I attended a session on the Internet of (Insecure) Things paneled by Scott Erven, CISSP, Associate Director of Medical Device and Healthcare Security at Protiviti alongside Beau Woods, Founder of Stratigos Security. Based on a three-year research effort, there was a main distinction made between patient safety versus patient privacy. Initially, they looked at the devices themselves ranging from radiology systems to back-end PACS, implantables, linear accelerators, anesthesia carts, etc. They got to the end and realized these devices have very basic security. The service credentials are either hard coded or defaulted. Unencrypted data transmissions and service authorization were large culprits of security risk. Often times what they saw was that data transmission is not encrypted. By not using encryption, we are now connecting devices that traditionally weren’t connected to the network. Hackers who sit in the middle of that data flow can hack it fairly easily. Their research concluded that there is poor security hygiene among device providers and manufacturers, many misconceptions currently exist around these devices and their connectivity, and there are generally poor security decisions, but those issues are solvable. Before you can fix the issues, the underlying problem must be identified. There is a communication gap between the isolated silos (IT, IT Security, Biomedical, etc.) that are expected to own responsibility of these devices. For treatment of these issues, it falls on everyone involved; “patient safety is not a spectator sport”.

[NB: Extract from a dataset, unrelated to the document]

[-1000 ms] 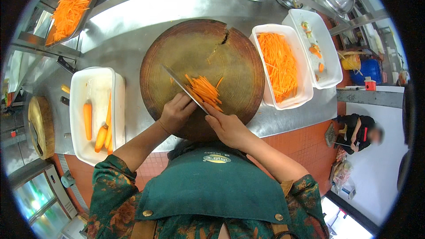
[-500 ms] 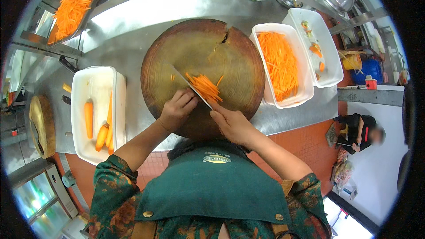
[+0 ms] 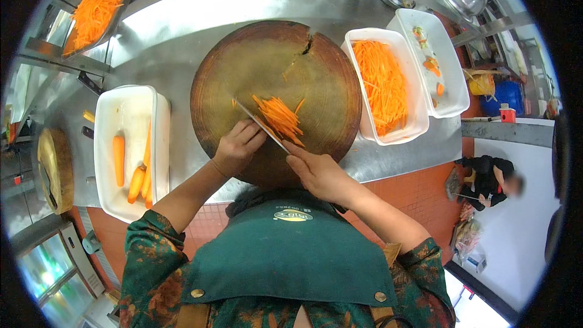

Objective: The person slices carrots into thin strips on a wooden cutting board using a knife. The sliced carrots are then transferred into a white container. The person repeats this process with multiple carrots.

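The right hand (image 3: 323, 176) grips a knife (image 3: 260, 123), apparently slicing carrot strips (image 3: 282, 117) beyond it; the next cut needs the bunched left hand (image 3: 237, 148), hold unclear, kept back.

Apron: we see a plain, dark green apron (image 3: 285, 267) over the front of the body.
Emblem: we make out a small oval emblem (image 3: 293, 214) in yellow and white, with tiny pale print beside it.
Studs: we count two round, brass-coloured studs (image 3: 197, 293), one near each corner of the bib.
Straps: we find brown straps (image 3: 193, 314) below the studs.
Sleeves: we note dark green sleeves (image 3: 152, 267) with a rust and gold floral print, ending near the elbows.
Hands: we see the left hand (image 3: 239, 147) and right hand (image 3: 320, 175) ungloved.
Left wrist: we spot a thin band (image 3: 220, 170).
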The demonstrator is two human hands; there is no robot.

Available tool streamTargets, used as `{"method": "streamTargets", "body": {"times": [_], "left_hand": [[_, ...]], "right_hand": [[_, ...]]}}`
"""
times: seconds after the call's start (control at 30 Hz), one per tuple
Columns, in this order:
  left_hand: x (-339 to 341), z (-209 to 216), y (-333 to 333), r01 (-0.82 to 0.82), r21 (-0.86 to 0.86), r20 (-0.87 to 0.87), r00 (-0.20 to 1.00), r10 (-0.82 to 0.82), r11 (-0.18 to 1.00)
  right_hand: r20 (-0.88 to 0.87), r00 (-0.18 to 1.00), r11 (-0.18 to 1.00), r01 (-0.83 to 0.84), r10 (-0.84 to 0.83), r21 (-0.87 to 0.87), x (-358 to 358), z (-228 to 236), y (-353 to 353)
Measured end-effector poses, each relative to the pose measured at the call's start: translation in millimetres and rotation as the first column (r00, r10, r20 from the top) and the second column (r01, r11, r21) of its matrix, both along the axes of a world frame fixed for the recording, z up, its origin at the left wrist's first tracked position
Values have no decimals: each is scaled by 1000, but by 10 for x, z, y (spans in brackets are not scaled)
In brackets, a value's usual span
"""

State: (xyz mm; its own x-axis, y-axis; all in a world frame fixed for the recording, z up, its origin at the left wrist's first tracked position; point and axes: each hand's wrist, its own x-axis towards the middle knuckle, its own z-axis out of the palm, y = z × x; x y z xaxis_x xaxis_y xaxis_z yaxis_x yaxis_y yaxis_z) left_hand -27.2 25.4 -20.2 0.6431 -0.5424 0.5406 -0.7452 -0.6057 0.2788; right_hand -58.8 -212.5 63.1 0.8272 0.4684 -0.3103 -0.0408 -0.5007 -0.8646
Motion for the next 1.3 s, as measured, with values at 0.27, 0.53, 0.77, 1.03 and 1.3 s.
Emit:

What the Network Means to Healthcare and Hospitals: Network Powered Analytics
This session, hosted by Extreme Networks’ own Director of Healthcare Solutions Bob Zemke, discussed just how vital the network infrastructure is the healthcare and hospitals through network powered analytics. As of now, we look at the network as a commonality. Every device is running on some sort of IP network. The technology velocity in healthcare is staggering. We keep moving towards a faster rate of adoption as consumer technologies are pushing towards handheld video conferencing in healthcare. The true challenge in IT operations is how to support this growth, provide security and resiliency, handheld compliance, and keep it all together as more devices are run on the network. In terms of mobility, Wi-Fi is taking over the wired network with the growth of wireless devices. This translated directly into the patient experience. It doesn’t matter if you saved the patients life: if the food was cold or the Wi-Fi didn’t work, your hospital will be getting a bad review. Compliance is a major issue with these devices and applications because no hospital knows of all the applications running everywhere on their network. Bob had a great analogy, saying, “A lot of the time, hospitals are like the Tower of Pisa where all the focus is spent on the marble and accessories, but we don’t focus on the foundation of it all – the network.” The reality is, applications require intelligence. More bandwidth doesn’t solve the problem; you need to evaluate the flows of data and develop policy-based application delivery. By understanding where the information is going you can determine any bottlenecks. With solutions like Extreme Networks network management, network access control, and application analytics through Purview, these determinations can be made efficiently and effectively regarding time and costs.